Word for word, copy the data that follows and skip its pictures.

*****

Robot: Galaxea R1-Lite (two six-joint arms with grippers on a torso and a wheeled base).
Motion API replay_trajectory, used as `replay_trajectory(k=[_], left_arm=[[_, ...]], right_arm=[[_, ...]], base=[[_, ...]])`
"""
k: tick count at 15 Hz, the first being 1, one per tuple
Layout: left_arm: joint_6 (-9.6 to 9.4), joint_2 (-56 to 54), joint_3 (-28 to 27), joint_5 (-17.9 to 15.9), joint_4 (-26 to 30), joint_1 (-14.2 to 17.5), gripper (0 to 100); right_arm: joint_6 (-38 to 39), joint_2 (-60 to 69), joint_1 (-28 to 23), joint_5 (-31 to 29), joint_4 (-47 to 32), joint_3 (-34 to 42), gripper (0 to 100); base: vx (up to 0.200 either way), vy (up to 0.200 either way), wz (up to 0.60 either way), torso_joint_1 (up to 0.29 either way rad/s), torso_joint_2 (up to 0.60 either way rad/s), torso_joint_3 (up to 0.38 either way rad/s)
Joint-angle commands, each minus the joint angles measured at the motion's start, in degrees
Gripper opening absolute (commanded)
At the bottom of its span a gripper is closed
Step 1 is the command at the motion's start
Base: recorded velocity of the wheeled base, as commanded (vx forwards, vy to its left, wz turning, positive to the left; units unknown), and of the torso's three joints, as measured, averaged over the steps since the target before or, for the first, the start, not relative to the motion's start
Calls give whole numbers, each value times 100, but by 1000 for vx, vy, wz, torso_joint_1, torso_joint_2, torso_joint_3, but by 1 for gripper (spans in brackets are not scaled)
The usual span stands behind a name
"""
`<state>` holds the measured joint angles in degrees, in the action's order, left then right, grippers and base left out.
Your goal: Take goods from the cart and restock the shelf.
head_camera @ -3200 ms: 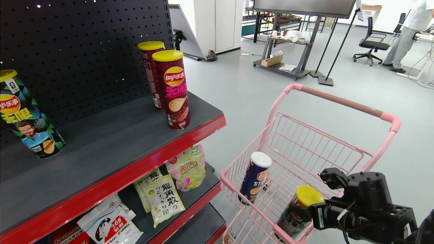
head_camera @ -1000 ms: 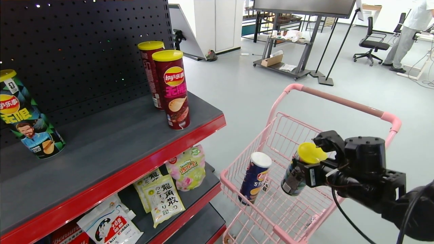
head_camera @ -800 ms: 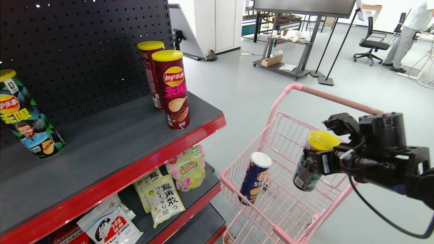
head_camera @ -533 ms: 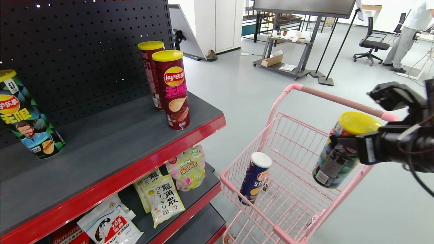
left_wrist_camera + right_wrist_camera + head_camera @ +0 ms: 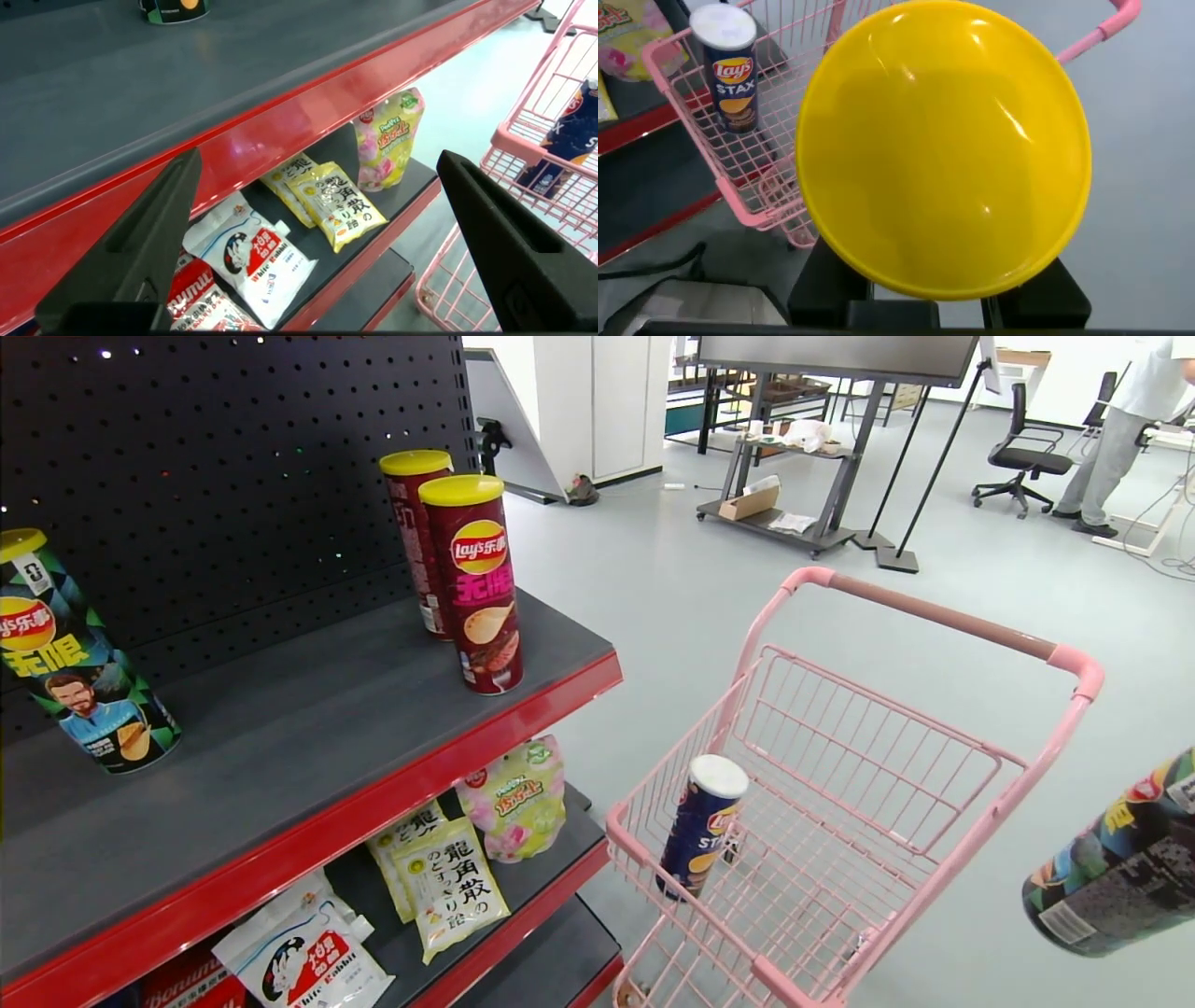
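Right gripper (image 5: 938, 310) clamps 1 yellow-lidded can (image 5: 1120, 859), axis tilted, right of the cart (image 5: 934, 609); I note the shelf (image 5: 308, 728) lies well left.

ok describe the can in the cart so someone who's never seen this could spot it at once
Start at the pink wire cart on the grey floor, just right of the red-edged shelf. One tall tube can stands inside the basket, by the side nearest the shelf. It is dark blue with a white lid, whereas the red cans on the shelf have yellow lids.
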<state>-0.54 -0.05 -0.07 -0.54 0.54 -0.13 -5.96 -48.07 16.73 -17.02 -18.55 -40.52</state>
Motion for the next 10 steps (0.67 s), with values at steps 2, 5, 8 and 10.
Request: replay_trajectory(k=[2, 5, 8, 10], left_arm=[[18, 5, 7, 1, -1, 5, 100], [18, 5, 7, 10, -1, -4, 100], [18, 5, 7, 1, -1, 5, 100], [18, 5, 7, 1, -1, 5, 100]], right_arm=[[-72, 465, -187, 41, 18, 71, 0], [-81, 544, -187, 32, 10, 62, 0], [-169, 535, -187, 32, 27, 62, 0], [-195, 526, -187, 41, 27, 62, 0]], base=[[0, 0, 0, 0, 0, 0], [0, 0, 0, 96, -241, -143], [0, 0, 0, 159, -408, -237], [0, 0, 0, 164, -393, -234]])
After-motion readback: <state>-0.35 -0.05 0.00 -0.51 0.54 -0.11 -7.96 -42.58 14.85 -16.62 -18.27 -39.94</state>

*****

Written answer
Robot: Galaxea R1-Lite (two six-joint arms with grippers on a torso and a wheeled base).
Motion API replay_trajectory, used as `replay_trajectory(k=[_], left_arm=[[_, ...]], right_arm=[[_, ...]], base=[[_, ...]])`
"""
k: tick count at 15 Hz, the first being 1, one per tuple
Layout: left_arm: joint_6 (-9.6 to 9.4), joint_2 (-56 to 54), joint_3 (-28 to 27), joint_5 (-17.9 to 15.9), joint_4 (-26 to 30), joint_1 (-14.2 to 17.5), gripper (0 to 100); right_arm: joint_6 (-38 to 39), joint_2 (-60 to 69), joint_1 (-28 to 23), joint_5 (-31 to 29), joint_4 (-47 to 32), joint_3 (-34 to 42), gripper (0 to 100); base: vx (up to 0.200 either way), vy (up to 0.200 either way), wz (up to 0.60 either way), torso_joint_1 (up to 0.29 either way rad/s), torso_joint_2 (up to 0.60 either way rad/s), torso_joint_3 (up to 0.38 either way rad/s)
Joint-angle commands, each minus the joint angles measured at the motion's start, in degrees
Gripper opening absolute (commanded)
At the bottom of its span a gripper is closed
Step 1 is the command at the motion's start
Base: recorded velocity of the wheeled base, as commanded (vx forwards, vy to its left, wz turning, positive to the left; units unknown), and of the torso's three joints, as measured, averaged over the steps since the target before or, for the first, the start, not relative to the motion's start
Calls give whole numbers, each value times 100, but by 1000 for vx, vy, wz, torso_joint_1, torso_joint_2, torso_joint_3, but by 1 for gripper (spans in brackets are not scaled)
The usual span stands behind a name
"""
`<state>` holds the measured joint angles in degrees, in the action's order, left then right, grippers and base left out.
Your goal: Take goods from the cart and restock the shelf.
head_camera @ -3200 ms: 
head_camera @ -1000 ms: 
head_camera @ -800 ms: 
head_camera @ -533 ms: 
left_wrist_camera + right_wrist_camera + head_camera @ +0 ms: 
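Right gripper (image 5: 938, 310) clamps 1 yellow-lidded can (image 5: 1120, 859), axis tilted, right of the cart (image 5: 934, 609); I note the shelf (image 5: 308, 728) lies well left.

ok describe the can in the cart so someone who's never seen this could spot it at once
Start at the pink wire cart on the grey floor, just right of the red-edged shelf. One tall tube can stands inside the basket, by the side nearest the shelf. It is dark blue with a white lid, whereas the red cans on the shelf have yellow lids.
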<state>-0.54 -0.05 -0.07 -0.54 0.54 -0.13 -5.96 -48.07 16.73 -17.02 -18.55 -40.52</state>
Motion for the next 10 steps (0.67 s), with values at steps 2, 5, 8 and 10.
Request: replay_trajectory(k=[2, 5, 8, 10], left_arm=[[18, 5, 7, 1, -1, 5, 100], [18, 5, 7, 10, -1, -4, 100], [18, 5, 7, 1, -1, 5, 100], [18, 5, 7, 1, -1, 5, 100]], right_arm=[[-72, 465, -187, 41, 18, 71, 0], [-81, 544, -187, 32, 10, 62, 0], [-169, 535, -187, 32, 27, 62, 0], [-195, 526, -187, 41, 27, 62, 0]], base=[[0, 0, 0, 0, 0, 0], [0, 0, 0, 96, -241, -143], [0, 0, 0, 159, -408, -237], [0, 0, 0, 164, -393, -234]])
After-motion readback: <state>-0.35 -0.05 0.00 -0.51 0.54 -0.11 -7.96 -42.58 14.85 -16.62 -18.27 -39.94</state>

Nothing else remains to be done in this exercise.